Compliancy Assessment Services
As the variety and amount of personal data in the IT systems increase, the possibility of not acting in accordance with local and global legislations and regulations, which have entered our lives even more strongly in recent years, increases the possibility of serious harm to organisations. It is possible to summarise the basic administrative and technical expectations of such legislations as follows;
- Lawfulness, Fairness and Transparency on Processing Personal Data
- Consent Management
- Covering the Rights of the Data Subject
- Records of Processing Activities
- Designation of Data Processing Officer (DPO)
- Specific Treatment of Sensitive Data
- Retention Management
The frameworks for those above have been defined by “The European Data Protection Board” in EU countries (GDPR) and by “Kişisel Verilerin Korunması Kurulu” in Türkiye (KVKK). As these boards mainly focus on protection of personal data of the real person they fined many Corporate Companies in doing so while the fines were aimed to be “effective, proportionate and dissuasive”. The fines could go up to 20M Euros depending upon the nature of the infringement and measures in place.
In order to prevent such risks, organisations must first understand the current situation, classify and control data for protection purposes. Regardless of whether it is customer, employee or third party data; it is extremely important to create a personal data inventory, classify data, define retention / deletion policies, access conditions / limitations and develop the right protection strategy against cyber security threats.

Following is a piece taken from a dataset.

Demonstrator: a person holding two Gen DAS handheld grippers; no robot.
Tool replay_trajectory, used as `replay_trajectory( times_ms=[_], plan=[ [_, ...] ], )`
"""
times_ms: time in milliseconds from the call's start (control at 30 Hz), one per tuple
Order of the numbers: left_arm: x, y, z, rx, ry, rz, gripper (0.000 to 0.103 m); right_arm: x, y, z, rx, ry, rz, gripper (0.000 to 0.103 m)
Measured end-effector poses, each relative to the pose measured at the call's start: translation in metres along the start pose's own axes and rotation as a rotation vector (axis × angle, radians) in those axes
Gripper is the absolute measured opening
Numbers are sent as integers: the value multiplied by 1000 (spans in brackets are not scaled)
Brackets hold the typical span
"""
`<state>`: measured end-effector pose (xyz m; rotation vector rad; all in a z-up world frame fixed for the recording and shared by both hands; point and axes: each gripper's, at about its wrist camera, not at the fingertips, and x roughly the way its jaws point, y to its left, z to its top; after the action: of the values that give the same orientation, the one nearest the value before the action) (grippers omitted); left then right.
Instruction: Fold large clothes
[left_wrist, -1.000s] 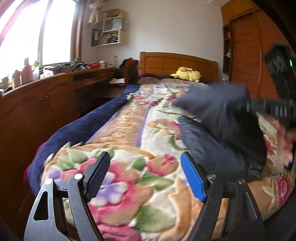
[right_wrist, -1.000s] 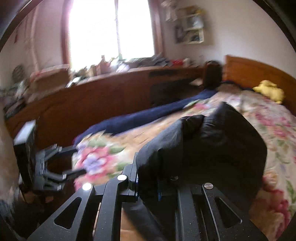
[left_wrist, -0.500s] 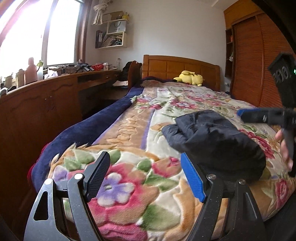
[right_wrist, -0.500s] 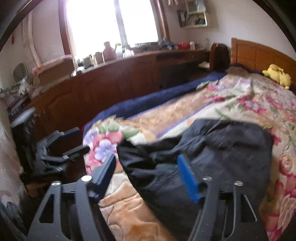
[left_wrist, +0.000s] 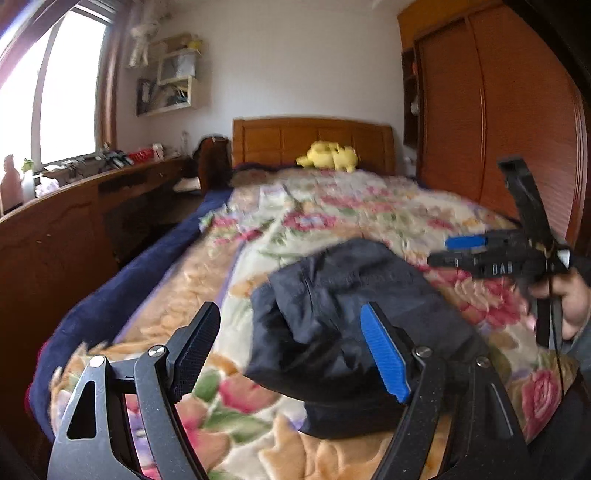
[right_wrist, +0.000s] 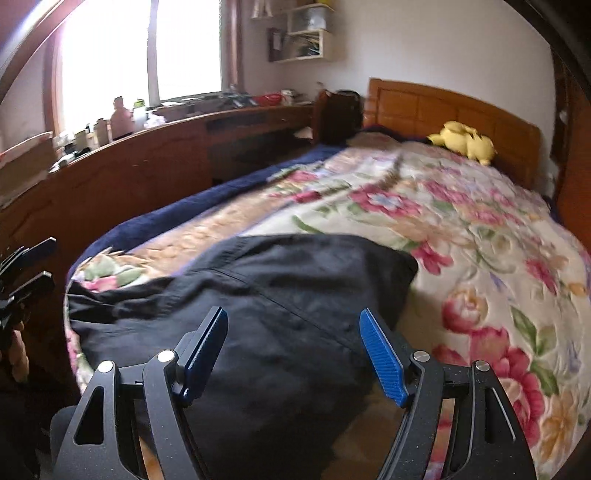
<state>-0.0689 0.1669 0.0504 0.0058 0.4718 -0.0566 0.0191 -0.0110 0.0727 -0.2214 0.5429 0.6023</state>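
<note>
A folded dark garment (left_wrist: 354, 317) lay on the floral blanket (right_wrist: 480, 229) near the foot edge of the bed (left_wrist: 314, 136), with a yellow plush toy (right_wrist: 463, 142) far off by the headboard. Both grippers, left (left_wrist: 291, 350) and right (right_wrist: 293, 354), hovered just above it, jaws wide and holding nothing.

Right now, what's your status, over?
Left claw open, empty. Right claw open, empty. Dark navy folded garment lying on floral quilted bedspread. Nothing in the way.
</note>
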Motion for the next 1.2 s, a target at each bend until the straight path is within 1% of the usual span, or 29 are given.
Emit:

With our subject matter experts we provide risk-based GDPR/KVKK Gap Analysis services designed to enable your organisation to:
- Understand GDPR/KVKK compliance risks
- Know which may impose a significant impact
- Implement risk management controls
In order to determine the impact and likelihood of a level of risk, information gathered orally during the meetings and additional information regarding the questions arose during the meetings are analysed through:
- Thorough examination of the risk sources;
- Scale of categories of personal data
- Categories of personal data that require additional security measures
- Importance of the application and/or business process to core business activities of the company
- Number of data subjects and relation of data subjects to the data processing activities
- Recipients of the personal data transferred, types and categories of personal data and whether security of the recipients are guaranteed
- Visibility and detectability of the risks by third parties
- Impact to the core business activities of the risk
- Consequences of the risk
- The likelihood that those consequences may occur and the factors that affect them
- Assessment of any existing controls or processes that tend to minimise negative risks or enhance positive risks
Our GDPR/KVKK Gap Analysis services have been designed to help you know which gaps in compliance present risks to your business, what are the likelihood and impact of the risks and finally what is needed to cover any gaps and manage the risks.
We customise our Gap Analysis Services to addresss your organisation’s requirements. We analyse both technical infrastructure and processes to provide a clear set of recommendations that will finally mitigate the risk of data breaches and likely penalties.